Task objective -
Print all of the data exactly.

Supplied information -
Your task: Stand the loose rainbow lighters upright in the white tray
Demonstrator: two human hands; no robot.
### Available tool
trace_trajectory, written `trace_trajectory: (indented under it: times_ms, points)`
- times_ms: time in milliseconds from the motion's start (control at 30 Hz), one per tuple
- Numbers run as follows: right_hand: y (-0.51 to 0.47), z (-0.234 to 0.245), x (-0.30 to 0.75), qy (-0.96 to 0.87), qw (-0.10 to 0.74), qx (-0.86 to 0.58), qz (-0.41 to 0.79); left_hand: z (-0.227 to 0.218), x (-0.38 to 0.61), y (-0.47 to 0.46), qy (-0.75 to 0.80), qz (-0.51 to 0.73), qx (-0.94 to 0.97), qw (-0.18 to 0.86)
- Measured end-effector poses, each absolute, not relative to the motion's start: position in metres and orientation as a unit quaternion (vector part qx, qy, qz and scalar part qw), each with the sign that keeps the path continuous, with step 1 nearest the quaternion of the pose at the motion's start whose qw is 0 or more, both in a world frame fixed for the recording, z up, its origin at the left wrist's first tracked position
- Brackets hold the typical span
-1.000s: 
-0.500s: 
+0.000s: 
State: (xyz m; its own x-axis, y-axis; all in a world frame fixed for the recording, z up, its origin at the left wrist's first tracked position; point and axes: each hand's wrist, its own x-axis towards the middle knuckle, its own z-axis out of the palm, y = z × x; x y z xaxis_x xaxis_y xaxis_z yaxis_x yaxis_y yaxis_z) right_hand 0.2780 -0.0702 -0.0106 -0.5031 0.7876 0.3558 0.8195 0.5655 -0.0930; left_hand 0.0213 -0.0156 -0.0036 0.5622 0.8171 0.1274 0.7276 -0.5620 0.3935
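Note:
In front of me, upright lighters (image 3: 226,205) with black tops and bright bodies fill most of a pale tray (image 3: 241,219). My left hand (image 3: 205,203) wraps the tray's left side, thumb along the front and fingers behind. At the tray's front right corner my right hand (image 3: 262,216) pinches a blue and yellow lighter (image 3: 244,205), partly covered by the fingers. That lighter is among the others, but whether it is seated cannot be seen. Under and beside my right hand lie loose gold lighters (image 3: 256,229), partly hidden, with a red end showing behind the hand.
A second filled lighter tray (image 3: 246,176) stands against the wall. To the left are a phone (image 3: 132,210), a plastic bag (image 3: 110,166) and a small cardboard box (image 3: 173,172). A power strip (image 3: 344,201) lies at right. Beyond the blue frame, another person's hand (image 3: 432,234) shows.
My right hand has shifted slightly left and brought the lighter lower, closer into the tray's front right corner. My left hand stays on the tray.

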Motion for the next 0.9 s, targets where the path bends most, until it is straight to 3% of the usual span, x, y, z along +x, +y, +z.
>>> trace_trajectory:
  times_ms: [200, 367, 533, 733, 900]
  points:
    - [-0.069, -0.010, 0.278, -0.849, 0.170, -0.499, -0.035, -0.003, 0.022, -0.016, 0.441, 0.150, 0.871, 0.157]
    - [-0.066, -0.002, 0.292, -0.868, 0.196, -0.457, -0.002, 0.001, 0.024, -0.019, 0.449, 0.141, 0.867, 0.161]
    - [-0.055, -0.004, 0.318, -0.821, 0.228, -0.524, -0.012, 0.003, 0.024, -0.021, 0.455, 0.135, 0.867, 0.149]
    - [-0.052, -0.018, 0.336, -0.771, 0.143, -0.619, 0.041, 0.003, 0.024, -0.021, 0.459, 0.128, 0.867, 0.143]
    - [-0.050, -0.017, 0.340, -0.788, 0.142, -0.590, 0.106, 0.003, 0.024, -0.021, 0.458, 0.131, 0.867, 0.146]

Your response -
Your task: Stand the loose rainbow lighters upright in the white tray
Demonstrator: two human hands; no robot.
### Available tool
trace_trajectory, written `trace_trajectory: (indented under it: times_ms, points)`
- times_ms: time in milliseconds from the motion's start (control at 30 Hz), one per tuple
- Numbers run as follows: right_hand: y (-0.51 to 0.47), z (-0.234 to 0.245), x (-0.30 to 0.75), qy (-0.96 to 0.87), qw (-0.10 to 0.74), qx (-0.86 to 0.58), qz (-0.41 to 0.79); left_hand: z (-0.227 to 0.218), x (-0.38 to 0.61), y (-0.47 to 0.46), qy (-0.75 to 0.80), qz (-0.51 to 0.73), qx (-0.94 to 0.97), qw (-0.18 to 0.86)
- Measured end-effector poses, each absolute, not relative to the motion's start: position in metres and orientation as a unit quaternion (vector part qx, qy, qz and scalar part qw), each with the sign that keeps the path continuous, with step 1 nearest the quaternion of the pose at the motion's start whose qw is 0 or more, both in a world frame fixed for the recording, z up, its origin at the left wrist's first tracked position
- Brackets hold the typical span
-1.000s: 
-0.500s: 
+0.000s: 
State: (xyz m; its own x-axis, y-axis; all in a world frame fixed for the recording, z up, its origin at the left wrist's first tracked position; point and axes: each hand's wrist, its own x-axis towards the middle knuckle, its own z-axis out of the palm, y = z × x; x y z xaxis_x xaxis_y xaxis_z yaxis_x yaxis_y yaxis_z) right_hand 0.2780 -0.0702 -0.0106 -0.5031 0.7876 0.3558 0.8195 0.5655 -0.0930; left_hand 0.0213 -0.0156 -0.0036 0.5622 0.8171 0.1274 0.7276 -0.5620 0.3935
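Note:
In front of me, upright lighters (image 3: 226,205) with black tops and bright bodies fill most of a pale tray (image 3: 241,219). My left hand (image 3: 205,203) wraps the tray's left side, thumb along the front and fingers behind. At the tray's front right corner my right hand (image 3: 262,216) pinches a blue and yellow lighter (image 3: 244,205), partly covered by the fingers. That lighter is among the others, but whether it is seated cannot be seen. Under and beside my right hand lie loose gold lighters (image 3: 256,229), partly hidden, with a red end showing behind the hand.
A second filled lighter tray (image 3: 246,176) stands against the wall. To the left are a phone (image 3: 132,210), a plastic bag (image 3: 110,166) and a small cardboard box (image 3: 173,172). A power strip (image 3: 344,201) lies at right. Beyond the blue frame, another person's hand (image 3: 432,234) shows.
My right hand has shifted slightly left and brought the lighter lower, closer into the tray's front right corner. My left hand stays on the tray.
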
Motion for the next 0.9 s, targets where the path bends most, until it is straight to 3% of the usual span, x, y, z along +x, +y, +z.
>>> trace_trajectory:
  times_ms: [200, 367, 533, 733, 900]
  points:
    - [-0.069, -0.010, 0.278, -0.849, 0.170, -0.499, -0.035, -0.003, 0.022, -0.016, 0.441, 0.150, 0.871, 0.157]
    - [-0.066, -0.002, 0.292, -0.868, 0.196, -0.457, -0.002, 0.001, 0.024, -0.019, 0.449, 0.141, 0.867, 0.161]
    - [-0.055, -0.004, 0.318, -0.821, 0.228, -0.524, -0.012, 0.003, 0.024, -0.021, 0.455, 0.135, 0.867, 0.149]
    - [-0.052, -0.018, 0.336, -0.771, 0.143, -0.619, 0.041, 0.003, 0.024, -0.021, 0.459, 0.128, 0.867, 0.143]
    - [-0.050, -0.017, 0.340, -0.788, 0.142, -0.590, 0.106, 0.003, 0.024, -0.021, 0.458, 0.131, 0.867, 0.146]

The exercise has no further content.